YOUR INSTRUCTIONS: Using the data below, return all lines in which "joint" appears.

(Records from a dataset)
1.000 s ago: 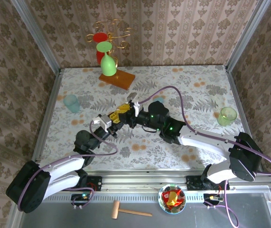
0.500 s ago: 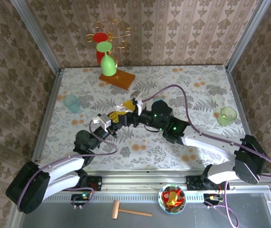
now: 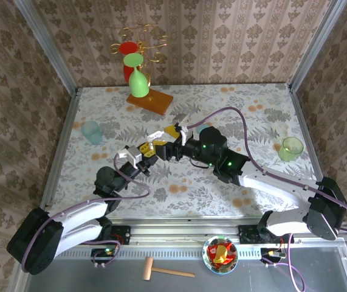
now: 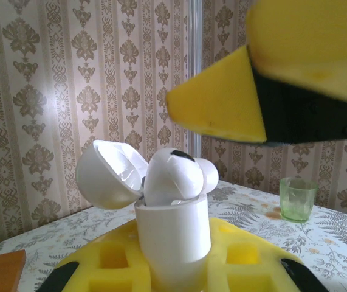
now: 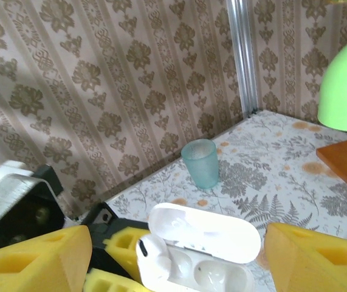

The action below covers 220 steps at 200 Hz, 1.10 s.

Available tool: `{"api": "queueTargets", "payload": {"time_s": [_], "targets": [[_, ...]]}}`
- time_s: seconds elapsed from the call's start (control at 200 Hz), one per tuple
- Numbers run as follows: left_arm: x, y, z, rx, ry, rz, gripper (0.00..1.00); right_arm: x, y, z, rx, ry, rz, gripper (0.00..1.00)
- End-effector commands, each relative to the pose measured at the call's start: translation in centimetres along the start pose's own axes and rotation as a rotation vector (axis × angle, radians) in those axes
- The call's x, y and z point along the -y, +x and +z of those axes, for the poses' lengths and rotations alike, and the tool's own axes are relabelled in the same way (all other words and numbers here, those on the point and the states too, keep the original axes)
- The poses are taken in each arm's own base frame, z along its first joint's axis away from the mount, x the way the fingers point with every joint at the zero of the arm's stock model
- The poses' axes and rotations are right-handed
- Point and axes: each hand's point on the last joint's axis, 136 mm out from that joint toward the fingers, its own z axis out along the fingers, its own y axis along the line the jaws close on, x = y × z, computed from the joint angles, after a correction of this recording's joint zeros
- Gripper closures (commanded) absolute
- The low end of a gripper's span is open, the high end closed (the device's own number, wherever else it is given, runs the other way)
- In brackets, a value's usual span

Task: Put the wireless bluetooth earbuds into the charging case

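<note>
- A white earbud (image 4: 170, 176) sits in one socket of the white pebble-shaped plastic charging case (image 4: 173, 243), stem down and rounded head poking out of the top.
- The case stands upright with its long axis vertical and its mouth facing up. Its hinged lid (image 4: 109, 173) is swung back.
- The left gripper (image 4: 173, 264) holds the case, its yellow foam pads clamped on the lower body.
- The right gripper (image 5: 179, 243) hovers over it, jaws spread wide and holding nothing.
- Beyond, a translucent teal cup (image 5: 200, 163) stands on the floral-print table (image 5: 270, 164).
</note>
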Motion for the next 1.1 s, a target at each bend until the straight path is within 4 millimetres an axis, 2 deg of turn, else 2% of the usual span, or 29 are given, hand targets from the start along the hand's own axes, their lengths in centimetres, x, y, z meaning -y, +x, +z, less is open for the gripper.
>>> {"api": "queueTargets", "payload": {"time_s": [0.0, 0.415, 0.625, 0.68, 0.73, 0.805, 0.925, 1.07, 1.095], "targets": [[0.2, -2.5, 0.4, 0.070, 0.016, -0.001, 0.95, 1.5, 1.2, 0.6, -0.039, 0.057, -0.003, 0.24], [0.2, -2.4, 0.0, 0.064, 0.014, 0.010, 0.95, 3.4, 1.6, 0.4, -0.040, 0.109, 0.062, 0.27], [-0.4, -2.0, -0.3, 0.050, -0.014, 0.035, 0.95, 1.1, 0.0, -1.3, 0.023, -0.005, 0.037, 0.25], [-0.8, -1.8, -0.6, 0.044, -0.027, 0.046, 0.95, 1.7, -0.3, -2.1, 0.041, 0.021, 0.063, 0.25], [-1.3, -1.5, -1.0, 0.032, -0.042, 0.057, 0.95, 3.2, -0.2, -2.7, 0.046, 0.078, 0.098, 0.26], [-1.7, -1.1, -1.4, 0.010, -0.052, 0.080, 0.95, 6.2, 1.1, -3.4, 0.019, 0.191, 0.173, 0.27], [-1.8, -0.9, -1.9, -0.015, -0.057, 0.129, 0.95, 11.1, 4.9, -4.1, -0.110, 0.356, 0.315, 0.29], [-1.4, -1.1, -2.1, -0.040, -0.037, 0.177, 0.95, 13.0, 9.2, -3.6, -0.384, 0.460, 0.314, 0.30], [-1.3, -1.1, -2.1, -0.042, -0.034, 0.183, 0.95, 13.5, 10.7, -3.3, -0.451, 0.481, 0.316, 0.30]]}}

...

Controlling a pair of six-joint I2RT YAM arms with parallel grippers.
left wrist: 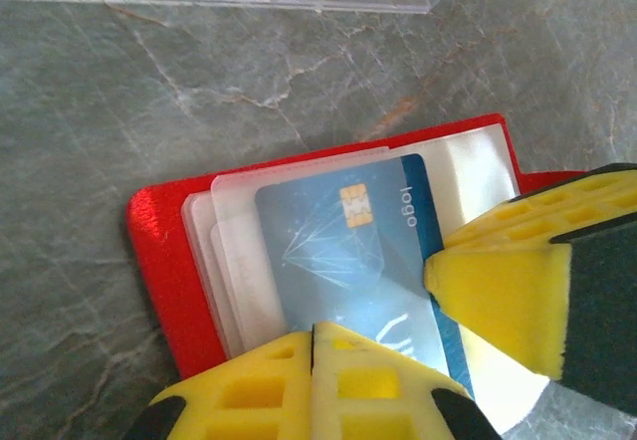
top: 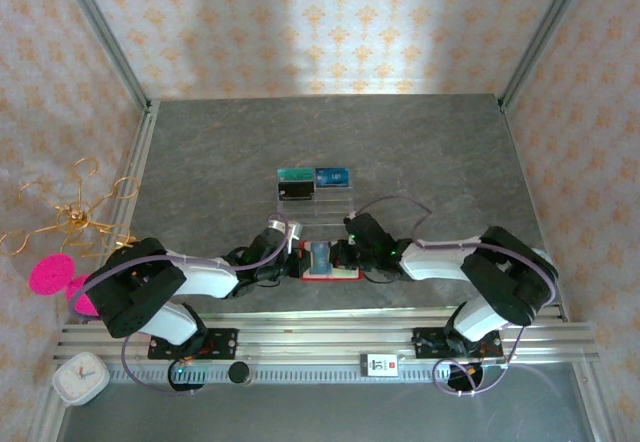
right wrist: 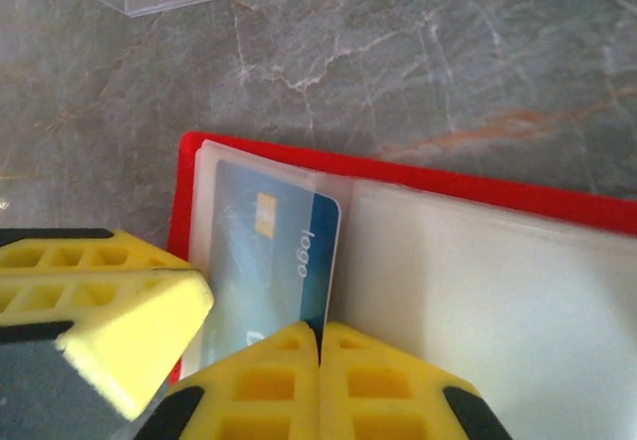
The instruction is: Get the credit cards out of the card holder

ANSWER TO THE PROBLEM:
- The poses are taken in each arm's own base frame, z along its first joint's axis away from the mount, x the way the fingers point with every joint at the zero of the arm's stock model
- Point and axes: each hand's point on the last joint's axis, 136 mm out from that joint toward the fingers, its own z axis out along the fingers, its own y axis along the line the jaws close on, x = y × z, computed from the joint angles, after a correction of this recording's joint zeros
Controlling a pair of six-joint I2RT YAM arms with parallel grippers.

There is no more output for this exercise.